Almost two years ago I moved from Michigan, with stints in California, to Washington, DC. I moved at an auspicious time in our nation as the highly contentious presidential election approached at the same time concerns on transparent monitoring of democratic elections and process loomed. Social media and streams such as twitter, smartphones, voice technology and visualization provided the components to demonstrate how we can enable citizens to share their experiences, their problems, and for us to openly see problems and victories as they occurred.

This same concept applies just a well around the world. Open platforms such as Ushahidi have helped bring citizen reporting in elections in India, Libya, Iraq, and Afghanistan – each to different outcomes – but still in a way that harbinges a more open and transparent government process.

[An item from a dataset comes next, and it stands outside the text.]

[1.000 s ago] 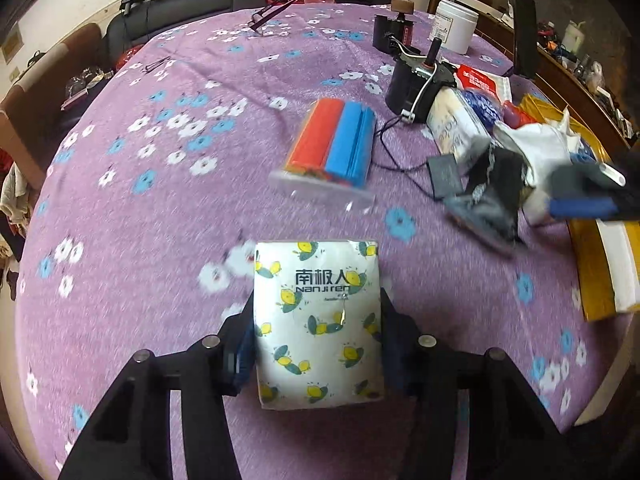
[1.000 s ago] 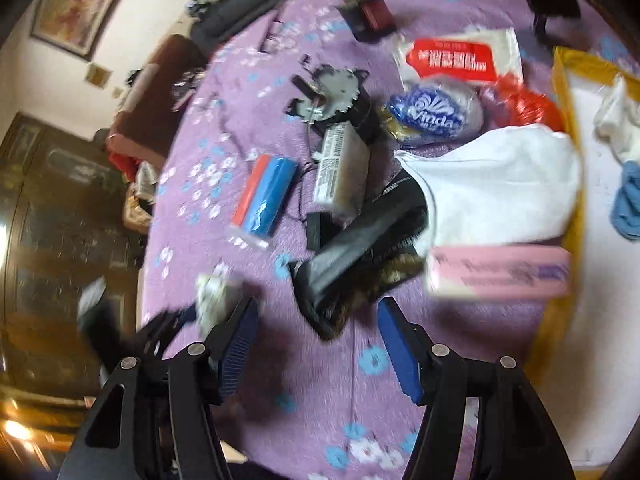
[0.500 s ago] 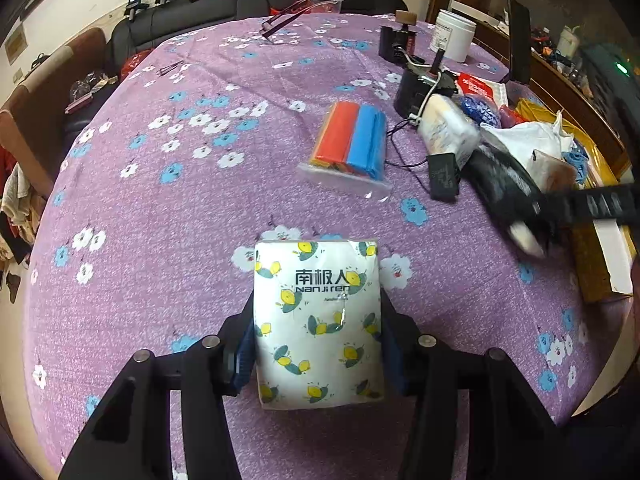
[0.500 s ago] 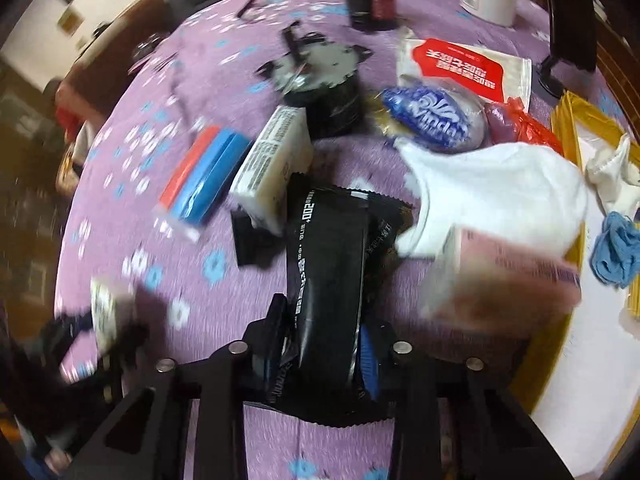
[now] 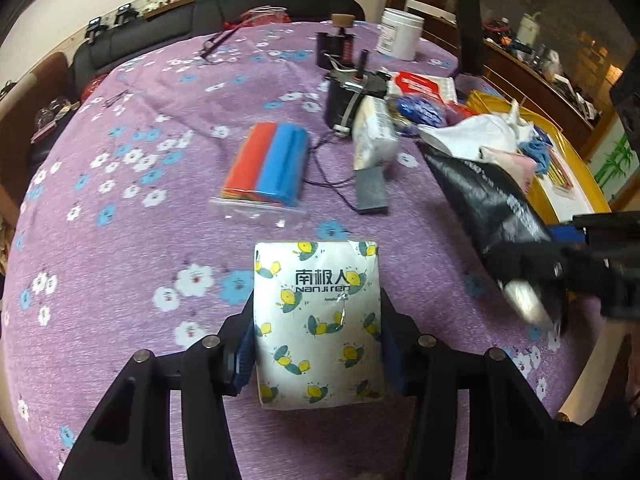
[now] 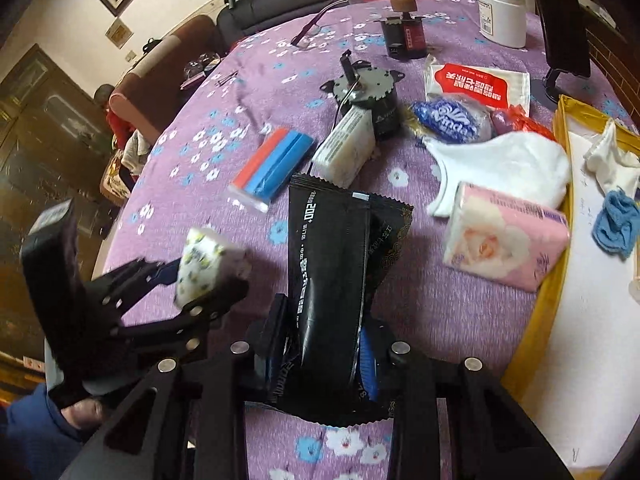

Now through my experiences with CrisisCommons, working with multinational organizations such as the World Bank and the United Nations, and the federal and local governments, it’s clear to see how the leading edge of the Where2.0 community can have an amazing and unparalleled impact in providing understanding and change in global and local issues: Environment change, food security, humanitarian development, education, and disaster response.

In looking at the various open government initiatives, the questions arise in looking past the press release to the realized value of sharing data with businesses and citizens. I was struck my the foresight of the Arkansas AGIO team in the realization of how sharing data as broad and wide as possibly helps mitigate their vulnerability to disaster by enabling responders open access to vital information that would assist in response.

This concept is apparent in how OpenStreetMap was successful in Haiti. With the lack of official, government supplied data the best solution was to crowd-source the information from varied sources and rebuild the national data infrastructure, external to the government itself. While it has been unpredictably successful, the value continues to be the open access of the data by any and all organizations, and the eventual adoption by the government itself in rebuilding its capacity. The hope is that the government continues to openly collaborate with the global community in managing and maintaining this data so that the situation doesn’t need to reoccur.

In summary, the community is making a difference. The tools we develop in WhereCamp, IRC, open-source communities, and from companies are changing the capabilities of crisis response and development. My message is to urge the larger community to continue to think how their solutions can have a more broad impact.

If your technology can help a consumer find a great $4 latte, that’s good for your business. If it can also help a child find clean water near their village, that’s good for the world.